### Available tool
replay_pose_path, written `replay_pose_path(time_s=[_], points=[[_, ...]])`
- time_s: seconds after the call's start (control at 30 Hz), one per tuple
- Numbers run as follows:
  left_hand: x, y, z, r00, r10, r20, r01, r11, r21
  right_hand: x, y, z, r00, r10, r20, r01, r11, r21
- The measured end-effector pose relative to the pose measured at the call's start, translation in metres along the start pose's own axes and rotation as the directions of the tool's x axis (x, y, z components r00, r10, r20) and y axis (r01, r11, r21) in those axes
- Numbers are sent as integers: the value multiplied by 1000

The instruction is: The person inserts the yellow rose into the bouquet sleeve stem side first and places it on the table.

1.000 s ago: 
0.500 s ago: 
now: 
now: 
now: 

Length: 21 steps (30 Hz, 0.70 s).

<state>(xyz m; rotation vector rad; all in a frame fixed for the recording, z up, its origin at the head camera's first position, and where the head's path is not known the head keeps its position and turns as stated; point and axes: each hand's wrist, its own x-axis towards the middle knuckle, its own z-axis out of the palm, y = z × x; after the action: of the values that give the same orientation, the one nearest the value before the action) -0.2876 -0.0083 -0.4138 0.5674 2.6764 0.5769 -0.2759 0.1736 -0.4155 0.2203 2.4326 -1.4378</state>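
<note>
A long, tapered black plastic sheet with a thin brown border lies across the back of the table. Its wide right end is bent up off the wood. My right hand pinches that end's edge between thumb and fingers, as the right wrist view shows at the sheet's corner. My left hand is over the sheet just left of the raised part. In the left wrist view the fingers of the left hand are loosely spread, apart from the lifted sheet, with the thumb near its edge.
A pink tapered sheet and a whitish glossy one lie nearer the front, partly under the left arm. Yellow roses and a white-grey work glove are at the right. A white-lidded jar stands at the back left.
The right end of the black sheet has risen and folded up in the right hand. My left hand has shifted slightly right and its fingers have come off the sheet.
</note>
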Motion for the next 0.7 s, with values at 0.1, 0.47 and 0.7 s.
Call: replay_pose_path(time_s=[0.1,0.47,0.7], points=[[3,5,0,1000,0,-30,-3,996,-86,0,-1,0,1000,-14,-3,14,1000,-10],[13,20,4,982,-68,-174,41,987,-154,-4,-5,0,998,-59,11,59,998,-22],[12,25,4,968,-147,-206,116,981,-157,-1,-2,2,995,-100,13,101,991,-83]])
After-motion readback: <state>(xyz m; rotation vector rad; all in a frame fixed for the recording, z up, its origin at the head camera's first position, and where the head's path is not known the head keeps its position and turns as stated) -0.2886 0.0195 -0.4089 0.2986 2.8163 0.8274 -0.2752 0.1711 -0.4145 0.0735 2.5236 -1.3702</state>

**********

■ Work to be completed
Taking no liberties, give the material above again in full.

■ Finished task
### Available tool
replay_pose_path, written `replay_pose_path(time_s=[_], points=[[_, ...]])`
- time_s: seconds after the call's start (control at 30 Hz), one per tuple
- Numbers run as follows:
  left_hand: x, y, z, r00, r10, r20, r01, r11, r21
  right_hand: x, y, z, r00, r10, r20, r01, r11, r21
- The measured end-effector pose relative to the pose measured at the call's start, translation in metres along the start pose's own axes and rotation as the directions of the tool's x axis (x, y, z components r00, r10, r20) and y axis (r01, r11, r21) in those axes
- Numbers are sent as integers: the value multiplied by 1000

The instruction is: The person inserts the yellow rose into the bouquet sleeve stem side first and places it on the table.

1.000 s ago: 
0.500 s ago: 
now: 
now: 
now: 

Length: 21 steps (30 Hz, 0.70 s).

<state>(xyz m; rotation vector rad; all in a frame fixed for the recording, z up, its origin at the head camera's first position, and where the head's path is not known the head keeps its position and turns as stated; point and axes: each hand's wrist, its own x-axis towards the middle knuckle, its own z-axis out of the palm, y = z × x; after the action: of the values that give the same orientation, the one nearest the value before the action) -0.2876 -0.0083 -0.4138 0.5674 2.6764 0.5769 -0.2759 0.1736 -0.4155 0.2203 2.4326 -1.4378</state>
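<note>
A long, tapered black plastic sheet with a thin brown border lies across the back of the table. Its wide right end is bent up off the wood. My right hand pinches that end's edge between thumb and fingers, as the right wrist view shows at the sheet's corner. My left hand is over the sheet just left of the raised part. In the left wrist view the fingers of the left hand are loosely spread, apart from the lifted sheet, with the thumb near its edge.
A pink tapered sheet and a whitish glossy one lie nearer the front, partly under the left arm. Yellow roses and a white-grey work glove are at the right. A white-lidded jar stands at the back left.
The right end of the black sheet has risen and folded up in the right hand. My left hand has shifted slightly right and its fingers have come off the sheet.
</note>
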Motion for the next 0.7 s, with values at 0.1, 0.47 and 0.7 s.
Call: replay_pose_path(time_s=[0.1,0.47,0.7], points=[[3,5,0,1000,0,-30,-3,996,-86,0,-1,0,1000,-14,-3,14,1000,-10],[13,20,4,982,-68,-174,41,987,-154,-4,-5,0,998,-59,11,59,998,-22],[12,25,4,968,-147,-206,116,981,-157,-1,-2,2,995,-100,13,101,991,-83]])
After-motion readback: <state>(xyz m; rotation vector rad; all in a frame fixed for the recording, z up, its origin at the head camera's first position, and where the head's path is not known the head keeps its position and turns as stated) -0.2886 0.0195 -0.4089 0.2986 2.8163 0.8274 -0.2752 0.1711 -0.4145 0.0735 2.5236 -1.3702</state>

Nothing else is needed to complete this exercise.